DEZ REIS DE MEL COADO
FLeming de OLiveira
Como já tenho referido
aos meus estimados leitores, não sou adepto incondicional das novas tecnologias,
nem alinho muito com as chamadas redes sociais, embora reconheça que a internet
é uma fonte de informação de partilha e de espaço incomparável e imprescindível.

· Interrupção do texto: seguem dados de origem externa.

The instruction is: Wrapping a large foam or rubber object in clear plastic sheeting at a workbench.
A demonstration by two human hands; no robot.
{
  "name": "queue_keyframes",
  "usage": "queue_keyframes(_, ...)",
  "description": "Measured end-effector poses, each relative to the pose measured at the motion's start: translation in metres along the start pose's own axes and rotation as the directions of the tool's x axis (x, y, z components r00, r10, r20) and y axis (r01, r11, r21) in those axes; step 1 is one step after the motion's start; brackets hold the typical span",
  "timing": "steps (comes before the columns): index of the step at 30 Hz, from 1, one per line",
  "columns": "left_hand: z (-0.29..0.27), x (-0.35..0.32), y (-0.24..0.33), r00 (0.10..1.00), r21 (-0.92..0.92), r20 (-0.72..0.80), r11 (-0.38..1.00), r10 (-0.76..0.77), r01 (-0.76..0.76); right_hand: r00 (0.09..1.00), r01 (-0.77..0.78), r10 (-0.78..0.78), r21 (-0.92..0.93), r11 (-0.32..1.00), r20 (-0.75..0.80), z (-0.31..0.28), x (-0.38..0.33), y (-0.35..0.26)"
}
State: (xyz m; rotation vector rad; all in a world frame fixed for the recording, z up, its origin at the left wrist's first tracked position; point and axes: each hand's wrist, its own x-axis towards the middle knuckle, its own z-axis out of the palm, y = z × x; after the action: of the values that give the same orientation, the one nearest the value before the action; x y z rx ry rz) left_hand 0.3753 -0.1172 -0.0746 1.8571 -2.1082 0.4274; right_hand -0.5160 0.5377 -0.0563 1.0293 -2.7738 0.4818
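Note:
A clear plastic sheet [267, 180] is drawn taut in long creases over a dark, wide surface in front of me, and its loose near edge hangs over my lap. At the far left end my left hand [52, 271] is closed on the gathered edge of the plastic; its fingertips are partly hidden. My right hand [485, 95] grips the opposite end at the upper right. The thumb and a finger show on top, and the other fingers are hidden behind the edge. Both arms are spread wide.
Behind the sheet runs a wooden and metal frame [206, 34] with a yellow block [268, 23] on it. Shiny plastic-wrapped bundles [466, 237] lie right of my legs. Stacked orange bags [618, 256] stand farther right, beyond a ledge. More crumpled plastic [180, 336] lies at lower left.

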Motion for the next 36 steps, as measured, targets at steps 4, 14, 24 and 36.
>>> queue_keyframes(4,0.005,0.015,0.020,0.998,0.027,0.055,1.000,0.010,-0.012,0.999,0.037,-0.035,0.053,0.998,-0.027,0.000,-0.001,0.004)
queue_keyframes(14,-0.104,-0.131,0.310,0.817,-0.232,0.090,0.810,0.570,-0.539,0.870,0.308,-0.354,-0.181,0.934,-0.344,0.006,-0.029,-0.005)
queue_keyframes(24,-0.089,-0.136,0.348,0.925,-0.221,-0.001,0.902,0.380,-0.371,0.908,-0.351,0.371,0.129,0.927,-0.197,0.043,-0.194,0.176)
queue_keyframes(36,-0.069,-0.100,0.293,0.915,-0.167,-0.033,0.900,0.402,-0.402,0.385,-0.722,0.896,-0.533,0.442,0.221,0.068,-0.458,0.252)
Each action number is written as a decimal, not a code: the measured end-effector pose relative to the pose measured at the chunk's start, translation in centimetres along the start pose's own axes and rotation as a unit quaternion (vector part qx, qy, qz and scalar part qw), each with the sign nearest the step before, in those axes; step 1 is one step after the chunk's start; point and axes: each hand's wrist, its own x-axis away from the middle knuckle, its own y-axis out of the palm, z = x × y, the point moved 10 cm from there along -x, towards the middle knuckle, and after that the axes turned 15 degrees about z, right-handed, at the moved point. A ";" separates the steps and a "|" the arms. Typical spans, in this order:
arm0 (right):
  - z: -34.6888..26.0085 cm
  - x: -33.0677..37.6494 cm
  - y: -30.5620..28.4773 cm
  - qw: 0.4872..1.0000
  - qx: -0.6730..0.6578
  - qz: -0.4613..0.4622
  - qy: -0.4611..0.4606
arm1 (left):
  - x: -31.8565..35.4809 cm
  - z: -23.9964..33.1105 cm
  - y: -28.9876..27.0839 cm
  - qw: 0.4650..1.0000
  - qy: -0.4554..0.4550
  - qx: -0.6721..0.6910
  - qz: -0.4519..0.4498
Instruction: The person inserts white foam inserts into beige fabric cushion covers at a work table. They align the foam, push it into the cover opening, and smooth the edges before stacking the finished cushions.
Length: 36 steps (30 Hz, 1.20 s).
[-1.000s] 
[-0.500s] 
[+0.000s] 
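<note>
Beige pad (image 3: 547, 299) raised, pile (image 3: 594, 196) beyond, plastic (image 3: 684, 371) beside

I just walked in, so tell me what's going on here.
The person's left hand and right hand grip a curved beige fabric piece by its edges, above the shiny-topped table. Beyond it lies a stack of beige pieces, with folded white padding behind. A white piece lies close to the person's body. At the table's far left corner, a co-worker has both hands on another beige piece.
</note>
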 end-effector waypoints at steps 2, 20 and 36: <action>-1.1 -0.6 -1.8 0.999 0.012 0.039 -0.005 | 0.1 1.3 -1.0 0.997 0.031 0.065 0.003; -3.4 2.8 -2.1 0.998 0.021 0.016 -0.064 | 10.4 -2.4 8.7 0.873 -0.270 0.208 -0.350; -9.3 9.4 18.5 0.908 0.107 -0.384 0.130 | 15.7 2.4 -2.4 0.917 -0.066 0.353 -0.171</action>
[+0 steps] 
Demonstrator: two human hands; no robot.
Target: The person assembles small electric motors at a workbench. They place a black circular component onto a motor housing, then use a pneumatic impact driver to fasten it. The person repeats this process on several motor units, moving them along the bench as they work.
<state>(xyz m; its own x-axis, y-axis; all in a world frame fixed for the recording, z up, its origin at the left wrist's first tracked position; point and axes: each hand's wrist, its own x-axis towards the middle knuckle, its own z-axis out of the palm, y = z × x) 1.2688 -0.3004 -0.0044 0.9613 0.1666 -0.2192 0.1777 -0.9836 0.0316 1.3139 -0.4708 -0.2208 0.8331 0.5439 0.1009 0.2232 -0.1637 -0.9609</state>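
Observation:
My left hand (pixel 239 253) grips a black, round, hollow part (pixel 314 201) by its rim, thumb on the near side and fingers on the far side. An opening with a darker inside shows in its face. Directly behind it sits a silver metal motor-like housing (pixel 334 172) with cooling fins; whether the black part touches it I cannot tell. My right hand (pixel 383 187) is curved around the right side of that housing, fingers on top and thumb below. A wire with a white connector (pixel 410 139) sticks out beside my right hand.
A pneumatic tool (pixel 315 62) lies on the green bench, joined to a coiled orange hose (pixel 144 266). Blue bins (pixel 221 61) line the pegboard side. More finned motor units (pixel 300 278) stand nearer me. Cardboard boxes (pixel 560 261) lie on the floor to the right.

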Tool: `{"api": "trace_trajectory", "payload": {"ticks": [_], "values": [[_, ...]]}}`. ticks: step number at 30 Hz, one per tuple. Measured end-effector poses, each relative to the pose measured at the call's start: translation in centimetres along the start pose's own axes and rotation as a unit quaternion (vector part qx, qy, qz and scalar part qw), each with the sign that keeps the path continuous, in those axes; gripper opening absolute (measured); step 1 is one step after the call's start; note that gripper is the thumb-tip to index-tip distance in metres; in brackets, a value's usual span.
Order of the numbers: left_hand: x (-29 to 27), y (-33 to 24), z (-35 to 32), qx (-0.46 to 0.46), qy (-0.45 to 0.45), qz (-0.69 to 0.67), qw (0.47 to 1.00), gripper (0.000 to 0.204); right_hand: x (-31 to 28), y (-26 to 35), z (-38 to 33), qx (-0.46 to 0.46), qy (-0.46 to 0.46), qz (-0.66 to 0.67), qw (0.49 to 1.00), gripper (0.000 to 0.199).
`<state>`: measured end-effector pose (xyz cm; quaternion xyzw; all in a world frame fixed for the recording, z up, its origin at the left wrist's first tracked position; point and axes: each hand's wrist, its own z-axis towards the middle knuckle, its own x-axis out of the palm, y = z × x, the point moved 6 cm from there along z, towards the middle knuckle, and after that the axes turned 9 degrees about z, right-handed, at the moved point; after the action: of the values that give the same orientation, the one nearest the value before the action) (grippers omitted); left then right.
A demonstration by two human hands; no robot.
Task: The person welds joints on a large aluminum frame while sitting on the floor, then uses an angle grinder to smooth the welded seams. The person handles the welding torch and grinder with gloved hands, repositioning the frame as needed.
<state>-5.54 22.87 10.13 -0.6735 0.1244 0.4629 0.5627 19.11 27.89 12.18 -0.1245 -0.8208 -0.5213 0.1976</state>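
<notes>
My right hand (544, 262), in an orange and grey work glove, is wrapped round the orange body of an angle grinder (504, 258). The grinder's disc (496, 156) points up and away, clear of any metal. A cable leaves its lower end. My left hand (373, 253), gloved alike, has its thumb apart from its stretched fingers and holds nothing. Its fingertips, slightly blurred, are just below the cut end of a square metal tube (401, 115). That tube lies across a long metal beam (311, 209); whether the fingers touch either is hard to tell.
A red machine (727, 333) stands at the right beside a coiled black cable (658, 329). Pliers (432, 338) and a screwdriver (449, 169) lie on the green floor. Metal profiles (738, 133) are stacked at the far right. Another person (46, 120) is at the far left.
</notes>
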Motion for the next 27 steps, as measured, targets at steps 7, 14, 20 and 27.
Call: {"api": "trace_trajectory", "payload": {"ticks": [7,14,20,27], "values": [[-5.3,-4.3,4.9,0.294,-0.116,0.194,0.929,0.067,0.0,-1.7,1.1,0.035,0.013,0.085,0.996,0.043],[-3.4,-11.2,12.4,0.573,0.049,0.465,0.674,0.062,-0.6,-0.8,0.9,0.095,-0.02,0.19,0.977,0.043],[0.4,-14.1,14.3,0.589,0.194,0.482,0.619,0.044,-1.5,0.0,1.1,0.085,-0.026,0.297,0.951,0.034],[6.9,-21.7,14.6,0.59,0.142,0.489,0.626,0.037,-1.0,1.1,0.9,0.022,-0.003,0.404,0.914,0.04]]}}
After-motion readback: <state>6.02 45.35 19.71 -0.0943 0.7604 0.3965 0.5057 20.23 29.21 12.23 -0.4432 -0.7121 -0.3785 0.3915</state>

Nela corre a graça que transforma em humor alguns comportamentos ainda que de
resistência, tomamos contato com condições de vida que desconhecíamos ou julgávamos
ultrapassadas por uma democracia intitulada de sucesso e de modo a que não
fossem possíveis mais histórias de carência e humilhação como a que era contada
por um primo do meu Pai, dono de um pequeno bazar em Matosinhos que vendia brinquedos
para crianças e outras bugigangas.
Uma
tarde, por meados do século passado e próximo do Natal, entrou-lhe na loja um
garoto, que perguntou timidamente o preço de um reluzente automóvel vermelho que
se encontrava exposto na montra. O lojista, percebendo a “pobreza” do catraio respondeu, de pronto entre o sério e a brincar:
“Por ser para ti, e porque estou bem-disposto
custa dez reis de mel coado”. O rapaz agradeceu, voltou a colocar o boné, saiu
e dias depois regressou e disse: “Gostava
de comprar aquele carro, mas a minha mãe disse que não tem mel coado em casa
para lhe pagar, pois já o gastou todo com a tosse do meu pai”. Recordo aos
mais novos que “dez reis de mel coado”
é uma expressão antiga, que significa uma coisa de pequeno ou nenhum valor. Como
o lojista percebeu o logro em que tinha induzido o rapaz, mas tinha um coração
ainda não dominado pelas tecnologias, rendeu-se e mesmo sem invocar espírito de
Natal, entregou o carro ao “cliente”,
em troco de uma mão cheia de nada. Espero que um dia destes em substituição da
moeda palpável que cada vez mais vai ocorrendo, as pessoas tenham de pagar com
mel coado que escorre entre os dedos, mas nessa altura desconhecerão de todo,
tão tecnocráticas que serão, o que isso significa.